Tuesday, May 4, 2010

On Today's Menu...

Recently I ran into a herd of Jewesses. Don't ask me why, I guess I'm one of the chosen ones. <-------(See what I did there?) They are drawn to my wrinkled face and comical personality. Me, I think they're sent by my mother. First is a tall thin 50 year old named Shana. She appeared and then as quickly disappeared. She wrote me a clever intelligent email, I replied and she was gone. I mean gone, even her profile is gone from Match.com. That means one thing to me. She joined the Israelis are to fight for her God given rights. Shalom Shana..
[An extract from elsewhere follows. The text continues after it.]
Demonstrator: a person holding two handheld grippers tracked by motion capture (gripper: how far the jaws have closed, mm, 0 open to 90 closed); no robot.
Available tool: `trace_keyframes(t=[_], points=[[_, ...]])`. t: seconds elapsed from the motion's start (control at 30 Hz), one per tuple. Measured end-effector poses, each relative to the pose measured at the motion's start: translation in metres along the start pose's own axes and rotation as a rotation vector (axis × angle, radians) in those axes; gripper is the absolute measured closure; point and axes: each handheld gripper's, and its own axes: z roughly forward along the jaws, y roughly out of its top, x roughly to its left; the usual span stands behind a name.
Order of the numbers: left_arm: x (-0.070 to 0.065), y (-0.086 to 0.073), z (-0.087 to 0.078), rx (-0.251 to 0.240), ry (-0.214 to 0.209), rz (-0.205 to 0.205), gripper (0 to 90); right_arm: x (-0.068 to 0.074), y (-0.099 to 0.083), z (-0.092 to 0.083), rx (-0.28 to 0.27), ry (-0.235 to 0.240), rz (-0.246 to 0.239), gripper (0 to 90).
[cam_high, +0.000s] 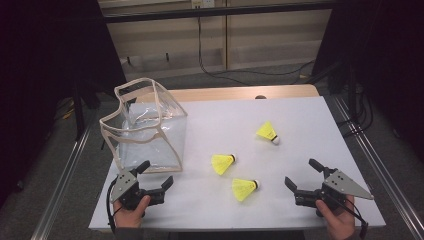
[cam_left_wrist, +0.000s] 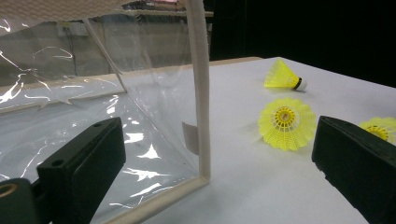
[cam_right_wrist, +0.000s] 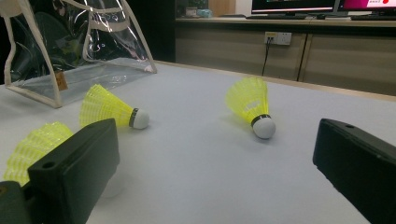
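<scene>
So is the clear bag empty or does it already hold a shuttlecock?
Empty: the clear bag shows nothing inside, and three yellow shuttlecocks lie on the table.

Bag, upper left of the high view: clear plastic, cream trim, small tan tag inside. Three shuttlecocks, centre to centre-right: far one, middle one, near one, all neon-yellow skirts with a black band and white cork tip. Table: white top, light wood edge at the back. Left gripper, lower left, and right gripper, lower right: black jaws, grey plates. Floor grey, backdrop black, wall panels beige.
</scene>
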Motion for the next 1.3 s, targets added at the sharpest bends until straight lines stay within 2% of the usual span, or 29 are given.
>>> trace_keyframes(t=[0.53,0.73,0.93,1.0,1.3], points=[[-0.003,0.001,0.002,0.012,-0.015,0.003,2.8,0.001,0.001,0.001,-0.007,0.014,-0.013,0.3],[-0.006,0.002,0.004,0.003,-0.042,-0.009,2.8,0.001,0.001,0.001,-0.004,0.013,-0.012,0.3],[-0.009,0.004,0.006,0.014,-0.065,-0.001,2.6,0.001,0.001,0.002,-0.002,0.018,-0.012,0.3],[-0.013,0.005,0.008,-0.001,-0.079,-0.011,2.5,0.001,0.001,0.001,-0.003,0.020,-0.011,0.3],[-0.022,0.009,0.013,0.004,-0.116,-0.007,2.1,0.001,0.001,0.002,-0.003,0.021,-0.013,0.5]])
Next is someone, a short blond who only signs her emails "Me" How clever. In a response to some question concerning Judaism, I replied that I had thought all Jews made love through a hole placed carefully in a sheet, creating anonymity between the husband and wife. Come to think of it, it doesn't REALLY need to be YOUR wife or husband, since the whole affair is secret. (Just a thought). She replied that I was wrong, there is a tribe of one eyed cyclops, a chapter of the KKK that's using the sheet with a single hole. This sent me into a wave of laughter that caused me to almost fall off my chair. "Note to self", use seat belt when reading her emails. I still haven't met "ME" but I'll bet she's funny.

Third and certainly least is a woman from the tribe that in answer to my rather clever, lengthy email, simply replied. "Call me, 480 555-5555". I immediately went to my secret website where you put in a telephone number and are given the person's name, address and age. This 54 year old beauty turned out to be 62 as quick as a heartbeat. God I hate a liar. This being my first lengthy cell phone call since giving up my land line yesterday, I was disappointed to hear her TV in the background blasting louder than her voice. After 20 minutes of listening to her favorite TV show, I asked her to turn off her TV since it was creating feedback. You'd have thought I'd asked her give up one of her children. Finally she agreed to turn off Miami Vice and speak to me. Honestly, I preferred Miami Vice. I found her insulting, holier than Thou, condescending, aloof, common, and any other adjective describing bad. She was a main source of the poor reputation that some innocent Jewish women are given. I certainly wouldn't describe "ME" that way. She was from Boston and when I told her where I lived, she had the audacity to scream, "My Gawd, that's where my cleaning girl lives".. Well, that's all it took for me. I explained that my Herpes is active and I want to spread some salve on it before it festers. We hung up. I deleted her number and blocked her from writing to me again, "ich touhy".........

I didn't get a chance to tell you about the one that's only separated that lives in Glendale, owns a home in upstate New York and one in Spain... She's scheduled for tonight and is NOT a Jewess... I'll keep you posted.